When is a security vulnerability not a vulnerability?
Having taken a look at CVE-2020-19781, our very own Director of Cyber Threat Research, Kev Breen, got to thinking: when is a security vulnerability not a vulnerability?
Before we address the title’s question, let’s roll back a few months.
In January 2020, a high impact vulnerability (CVE-2020-19781) landed on the cybersecurity scene.

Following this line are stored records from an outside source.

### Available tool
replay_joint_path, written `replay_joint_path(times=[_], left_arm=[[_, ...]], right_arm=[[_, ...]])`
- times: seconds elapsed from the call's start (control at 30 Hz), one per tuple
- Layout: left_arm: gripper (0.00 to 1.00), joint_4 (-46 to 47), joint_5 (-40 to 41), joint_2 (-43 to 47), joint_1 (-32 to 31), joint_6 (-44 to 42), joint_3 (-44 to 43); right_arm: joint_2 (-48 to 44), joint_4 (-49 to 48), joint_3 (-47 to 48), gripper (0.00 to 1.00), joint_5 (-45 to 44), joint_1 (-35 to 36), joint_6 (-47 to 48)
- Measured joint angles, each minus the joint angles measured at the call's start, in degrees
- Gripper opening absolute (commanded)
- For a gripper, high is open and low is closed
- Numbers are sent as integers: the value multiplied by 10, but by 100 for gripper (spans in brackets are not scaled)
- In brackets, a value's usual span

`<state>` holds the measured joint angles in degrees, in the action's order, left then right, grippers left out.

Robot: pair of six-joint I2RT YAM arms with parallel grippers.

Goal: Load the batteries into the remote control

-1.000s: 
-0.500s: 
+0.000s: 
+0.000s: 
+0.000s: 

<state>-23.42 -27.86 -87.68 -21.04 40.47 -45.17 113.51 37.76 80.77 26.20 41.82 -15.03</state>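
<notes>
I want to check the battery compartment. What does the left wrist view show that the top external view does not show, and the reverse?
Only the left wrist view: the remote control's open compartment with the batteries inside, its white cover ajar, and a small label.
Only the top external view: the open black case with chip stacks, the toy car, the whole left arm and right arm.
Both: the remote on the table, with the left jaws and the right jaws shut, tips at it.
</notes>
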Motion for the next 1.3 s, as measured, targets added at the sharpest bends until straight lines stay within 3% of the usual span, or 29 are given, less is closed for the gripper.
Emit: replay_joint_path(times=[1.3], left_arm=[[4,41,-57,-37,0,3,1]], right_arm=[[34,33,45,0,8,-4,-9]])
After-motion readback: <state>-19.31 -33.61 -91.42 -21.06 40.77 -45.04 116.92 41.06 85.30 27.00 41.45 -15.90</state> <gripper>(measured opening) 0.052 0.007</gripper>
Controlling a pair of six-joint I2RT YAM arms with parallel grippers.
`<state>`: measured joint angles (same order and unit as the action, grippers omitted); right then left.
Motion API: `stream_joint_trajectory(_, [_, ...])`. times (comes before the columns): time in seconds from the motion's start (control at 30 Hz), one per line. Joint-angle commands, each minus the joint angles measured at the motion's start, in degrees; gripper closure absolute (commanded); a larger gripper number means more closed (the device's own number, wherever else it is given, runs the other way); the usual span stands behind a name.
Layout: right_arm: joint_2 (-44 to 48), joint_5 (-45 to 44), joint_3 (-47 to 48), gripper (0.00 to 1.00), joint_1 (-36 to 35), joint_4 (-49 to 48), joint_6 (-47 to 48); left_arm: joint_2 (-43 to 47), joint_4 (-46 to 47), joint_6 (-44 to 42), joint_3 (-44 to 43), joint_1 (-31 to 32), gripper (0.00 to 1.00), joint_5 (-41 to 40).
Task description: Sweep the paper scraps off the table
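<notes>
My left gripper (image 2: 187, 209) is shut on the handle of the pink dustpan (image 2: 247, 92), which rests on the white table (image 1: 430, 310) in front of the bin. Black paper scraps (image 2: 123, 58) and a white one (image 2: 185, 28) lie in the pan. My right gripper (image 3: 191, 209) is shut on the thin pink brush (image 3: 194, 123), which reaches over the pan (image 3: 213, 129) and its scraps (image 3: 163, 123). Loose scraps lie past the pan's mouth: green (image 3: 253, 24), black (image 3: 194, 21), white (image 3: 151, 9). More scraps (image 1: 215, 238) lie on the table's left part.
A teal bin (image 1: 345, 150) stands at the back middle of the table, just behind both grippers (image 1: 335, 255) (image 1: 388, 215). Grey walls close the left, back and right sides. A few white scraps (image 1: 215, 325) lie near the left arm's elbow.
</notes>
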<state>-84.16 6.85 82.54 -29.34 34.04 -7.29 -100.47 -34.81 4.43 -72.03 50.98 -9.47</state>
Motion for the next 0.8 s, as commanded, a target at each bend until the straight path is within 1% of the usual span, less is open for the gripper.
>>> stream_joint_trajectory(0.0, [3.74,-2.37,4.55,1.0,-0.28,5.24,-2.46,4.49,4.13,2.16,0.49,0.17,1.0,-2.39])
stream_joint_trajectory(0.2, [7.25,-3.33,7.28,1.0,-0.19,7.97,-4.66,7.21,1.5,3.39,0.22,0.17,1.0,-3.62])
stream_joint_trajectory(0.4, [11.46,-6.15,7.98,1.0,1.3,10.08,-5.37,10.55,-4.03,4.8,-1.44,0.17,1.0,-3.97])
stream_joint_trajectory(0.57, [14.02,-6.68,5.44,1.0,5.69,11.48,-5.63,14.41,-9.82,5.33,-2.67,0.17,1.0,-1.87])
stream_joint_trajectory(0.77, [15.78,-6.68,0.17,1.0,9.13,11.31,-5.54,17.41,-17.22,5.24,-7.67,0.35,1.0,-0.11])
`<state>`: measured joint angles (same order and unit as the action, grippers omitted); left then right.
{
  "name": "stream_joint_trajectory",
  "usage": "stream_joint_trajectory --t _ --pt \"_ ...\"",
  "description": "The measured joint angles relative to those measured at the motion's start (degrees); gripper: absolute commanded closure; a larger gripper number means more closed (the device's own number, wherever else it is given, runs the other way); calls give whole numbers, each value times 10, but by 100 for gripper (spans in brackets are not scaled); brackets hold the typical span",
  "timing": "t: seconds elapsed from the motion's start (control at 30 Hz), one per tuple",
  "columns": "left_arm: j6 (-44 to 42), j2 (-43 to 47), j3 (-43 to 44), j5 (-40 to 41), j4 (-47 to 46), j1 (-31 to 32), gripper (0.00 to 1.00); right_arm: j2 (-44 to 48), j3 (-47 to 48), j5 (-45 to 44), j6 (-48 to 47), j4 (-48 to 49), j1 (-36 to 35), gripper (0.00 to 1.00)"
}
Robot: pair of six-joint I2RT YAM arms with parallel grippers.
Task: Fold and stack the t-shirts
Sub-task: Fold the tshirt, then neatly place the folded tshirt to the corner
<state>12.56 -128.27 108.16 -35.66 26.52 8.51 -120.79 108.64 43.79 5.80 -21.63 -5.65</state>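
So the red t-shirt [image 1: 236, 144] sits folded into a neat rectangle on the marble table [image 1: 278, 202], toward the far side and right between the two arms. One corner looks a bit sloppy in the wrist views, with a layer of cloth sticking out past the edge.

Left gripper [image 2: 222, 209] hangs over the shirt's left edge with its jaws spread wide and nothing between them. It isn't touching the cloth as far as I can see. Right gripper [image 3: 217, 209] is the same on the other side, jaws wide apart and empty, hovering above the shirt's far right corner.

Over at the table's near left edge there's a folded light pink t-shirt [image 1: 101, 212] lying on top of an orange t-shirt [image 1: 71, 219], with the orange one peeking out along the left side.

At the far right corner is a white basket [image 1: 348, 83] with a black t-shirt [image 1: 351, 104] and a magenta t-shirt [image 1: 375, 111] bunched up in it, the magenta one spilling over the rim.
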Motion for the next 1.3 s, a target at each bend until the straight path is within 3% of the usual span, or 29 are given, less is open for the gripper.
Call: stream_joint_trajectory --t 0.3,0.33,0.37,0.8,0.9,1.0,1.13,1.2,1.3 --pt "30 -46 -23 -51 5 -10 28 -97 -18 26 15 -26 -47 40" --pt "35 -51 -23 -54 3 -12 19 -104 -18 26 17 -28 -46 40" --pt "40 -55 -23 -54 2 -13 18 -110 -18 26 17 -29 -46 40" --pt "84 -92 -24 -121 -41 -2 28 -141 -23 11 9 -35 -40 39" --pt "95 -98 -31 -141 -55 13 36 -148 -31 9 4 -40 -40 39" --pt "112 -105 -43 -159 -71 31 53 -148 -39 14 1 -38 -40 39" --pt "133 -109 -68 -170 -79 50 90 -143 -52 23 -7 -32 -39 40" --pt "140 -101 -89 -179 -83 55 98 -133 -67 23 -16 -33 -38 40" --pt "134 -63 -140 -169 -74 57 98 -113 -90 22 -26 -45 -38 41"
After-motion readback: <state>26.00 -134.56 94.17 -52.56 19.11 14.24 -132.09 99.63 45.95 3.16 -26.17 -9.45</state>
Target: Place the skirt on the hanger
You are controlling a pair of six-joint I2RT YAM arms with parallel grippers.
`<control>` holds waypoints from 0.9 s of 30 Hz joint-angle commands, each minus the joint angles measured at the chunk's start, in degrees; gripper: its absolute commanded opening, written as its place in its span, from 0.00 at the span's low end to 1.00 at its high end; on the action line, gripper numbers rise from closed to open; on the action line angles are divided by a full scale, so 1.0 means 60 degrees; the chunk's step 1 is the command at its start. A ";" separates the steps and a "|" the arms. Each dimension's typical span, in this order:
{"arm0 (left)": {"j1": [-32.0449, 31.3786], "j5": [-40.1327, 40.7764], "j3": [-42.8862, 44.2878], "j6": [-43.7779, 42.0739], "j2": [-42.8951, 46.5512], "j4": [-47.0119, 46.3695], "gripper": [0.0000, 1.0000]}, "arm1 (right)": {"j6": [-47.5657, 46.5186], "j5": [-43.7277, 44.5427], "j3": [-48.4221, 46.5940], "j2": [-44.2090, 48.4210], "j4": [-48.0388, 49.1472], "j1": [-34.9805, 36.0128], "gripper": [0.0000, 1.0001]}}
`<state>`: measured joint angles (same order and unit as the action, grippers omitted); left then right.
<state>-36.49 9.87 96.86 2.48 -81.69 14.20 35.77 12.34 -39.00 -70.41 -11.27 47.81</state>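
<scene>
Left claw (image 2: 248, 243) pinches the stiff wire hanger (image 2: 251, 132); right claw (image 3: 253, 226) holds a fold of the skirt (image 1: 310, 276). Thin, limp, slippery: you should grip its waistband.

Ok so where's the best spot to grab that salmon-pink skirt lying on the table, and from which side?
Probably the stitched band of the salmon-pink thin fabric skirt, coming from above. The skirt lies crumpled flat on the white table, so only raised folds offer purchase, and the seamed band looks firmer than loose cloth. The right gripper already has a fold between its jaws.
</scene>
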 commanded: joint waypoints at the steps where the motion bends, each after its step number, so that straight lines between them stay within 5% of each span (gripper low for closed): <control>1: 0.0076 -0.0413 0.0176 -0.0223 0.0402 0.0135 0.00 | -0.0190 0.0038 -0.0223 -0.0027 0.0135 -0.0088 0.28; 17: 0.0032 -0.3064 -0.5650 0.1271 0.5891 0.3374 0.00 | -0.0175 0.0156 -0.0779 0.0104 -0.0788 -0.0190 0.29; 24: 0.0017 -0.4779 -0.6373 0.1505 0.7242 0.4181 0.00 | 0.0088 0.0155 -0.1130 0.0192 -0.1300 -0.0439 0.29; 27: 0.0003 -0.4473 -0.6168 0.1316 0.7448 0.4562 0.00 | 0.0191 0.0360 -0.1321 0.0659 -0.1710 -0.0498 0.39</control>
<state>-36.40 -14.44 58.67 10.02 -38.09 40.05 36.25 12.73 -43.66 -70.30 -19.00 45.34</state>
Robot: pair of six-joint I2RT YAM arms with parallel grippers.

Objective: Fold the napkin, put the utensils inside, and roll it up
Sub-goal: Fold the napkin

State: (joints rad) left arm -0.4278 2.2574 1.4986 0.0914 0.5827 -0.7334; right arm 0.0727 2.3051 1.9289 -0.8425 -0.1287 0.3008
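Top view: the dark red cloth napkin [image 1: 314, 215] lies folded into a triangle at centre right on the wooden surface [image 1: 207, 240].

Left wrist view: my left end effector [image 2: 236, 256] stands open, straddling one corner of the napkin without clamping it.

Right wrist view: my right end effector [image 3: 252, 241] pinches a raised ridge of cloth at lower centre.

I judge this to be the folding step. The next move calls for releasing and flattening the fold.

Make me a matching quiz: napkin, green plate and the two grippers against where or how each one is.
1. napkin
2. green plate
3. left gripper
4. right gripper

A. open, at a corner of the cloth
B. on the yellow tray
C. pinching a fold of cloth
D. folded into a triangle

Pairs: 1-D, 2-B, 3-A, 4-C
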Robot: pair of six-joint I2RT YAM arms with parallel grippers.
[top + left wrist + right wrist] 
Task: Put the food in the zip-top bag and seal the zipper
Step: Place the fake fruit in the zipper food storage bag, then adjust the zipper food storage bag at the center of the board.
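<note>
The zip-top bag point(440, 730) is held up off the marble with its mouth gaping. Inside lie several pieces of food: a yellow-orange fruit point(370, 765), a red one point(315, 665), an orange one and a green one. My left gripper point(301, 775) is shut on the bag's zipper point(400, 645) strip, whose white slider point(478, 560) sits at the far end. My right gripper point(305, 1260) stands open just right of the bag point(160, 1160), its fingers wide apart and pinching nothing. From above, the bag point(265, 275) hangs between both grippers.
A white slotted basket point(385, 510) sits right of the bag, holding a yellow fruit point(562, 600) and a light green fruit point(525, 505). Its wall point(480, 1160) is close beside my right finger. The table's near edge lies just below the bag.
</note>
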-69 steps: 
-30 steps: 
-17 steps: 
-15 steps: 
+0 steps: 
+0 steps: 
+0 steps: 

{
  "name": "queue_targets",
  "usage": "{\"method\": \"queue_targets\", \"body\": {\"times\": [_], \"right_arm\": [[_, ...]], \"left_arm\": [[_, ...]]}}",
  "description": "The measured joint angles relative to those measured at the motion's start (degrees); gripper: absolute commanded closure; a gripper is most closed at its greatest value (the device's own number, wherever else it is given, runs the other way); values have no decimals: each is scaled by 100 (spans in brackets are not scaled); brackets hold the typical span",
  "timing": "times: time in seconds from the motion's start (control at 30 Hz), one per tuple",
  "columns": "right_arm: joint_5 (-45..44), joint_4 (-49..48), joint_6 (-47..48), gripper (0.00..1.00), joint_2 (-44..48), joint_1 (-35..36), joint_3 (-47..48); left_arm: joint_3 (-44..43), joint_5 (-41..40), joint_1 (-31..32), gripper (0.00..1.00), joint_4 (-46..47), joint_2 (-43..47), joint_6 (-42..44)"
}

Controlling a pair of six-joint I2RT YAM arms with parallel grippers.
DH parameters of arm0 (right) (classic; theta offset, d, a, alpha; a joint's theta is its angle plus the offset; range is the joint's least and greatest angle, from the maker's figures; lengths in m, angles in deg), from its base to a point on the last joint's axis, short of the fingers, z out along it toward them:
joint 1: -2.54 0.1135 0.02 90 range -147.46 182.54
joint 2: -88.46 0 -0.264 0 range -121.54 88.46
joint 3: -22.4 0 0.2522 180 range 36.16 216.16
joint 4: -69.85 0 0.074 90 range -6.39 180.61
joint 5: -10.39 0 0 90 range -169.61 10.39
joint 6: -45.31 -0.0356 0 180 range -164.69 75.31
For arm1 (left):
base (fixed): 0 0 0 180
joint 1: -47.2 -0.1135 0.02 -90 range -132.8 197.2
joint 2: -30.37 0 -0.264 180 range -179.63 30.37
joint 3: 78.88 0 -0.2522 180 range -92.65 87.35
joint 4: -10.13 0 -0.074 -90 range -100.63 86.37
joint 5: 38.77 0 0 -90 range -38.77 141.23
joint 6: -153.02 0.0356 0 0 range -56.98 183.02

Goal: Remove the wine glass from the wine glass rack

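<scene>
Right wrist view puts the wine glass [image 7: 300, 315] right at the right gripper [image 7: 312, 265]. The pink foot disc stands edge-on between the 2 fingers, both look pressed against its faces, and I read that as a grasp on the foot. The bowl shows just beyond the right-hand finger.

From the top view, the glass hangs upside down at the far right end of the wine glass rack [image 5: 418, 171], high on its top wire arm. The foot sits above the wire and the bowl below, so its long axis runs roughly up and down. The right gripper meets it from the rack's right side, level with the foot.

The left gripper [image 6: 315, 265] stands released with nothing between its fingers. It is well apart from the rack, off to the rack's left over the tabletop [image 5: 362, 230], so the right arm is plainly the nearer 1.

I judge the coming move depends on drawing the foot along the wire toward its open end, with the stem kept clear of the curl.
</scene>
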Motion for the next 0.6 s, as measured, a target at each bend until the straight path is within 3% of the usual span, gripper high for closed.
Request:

It impacted Citrix Netscaler devices and gave full remote code execution – which is pretty much as bad as it gets in terms of security vulnerabilities on a critical piece of an organization’s network infrastructure. It wasn’t looking good.
It was just another day in the office for the team at Immersive Labs, so we jumped straight in to assess what the vulnerability involved, how it worked, and whether we could replicate it as a practical lab for our users.
As we didn’t have any infrastructure to go on, Kev Breen, Director of Cyber Threat Research, took to Amazon Web Services (AWS) and checked their marketplace. Sure enough, Citrix had images listed for these devices.
As there was no patch, it was extremely likely that the devices were still at risk. Within a few minutes of start up, our PoC confirmed the vulnerability.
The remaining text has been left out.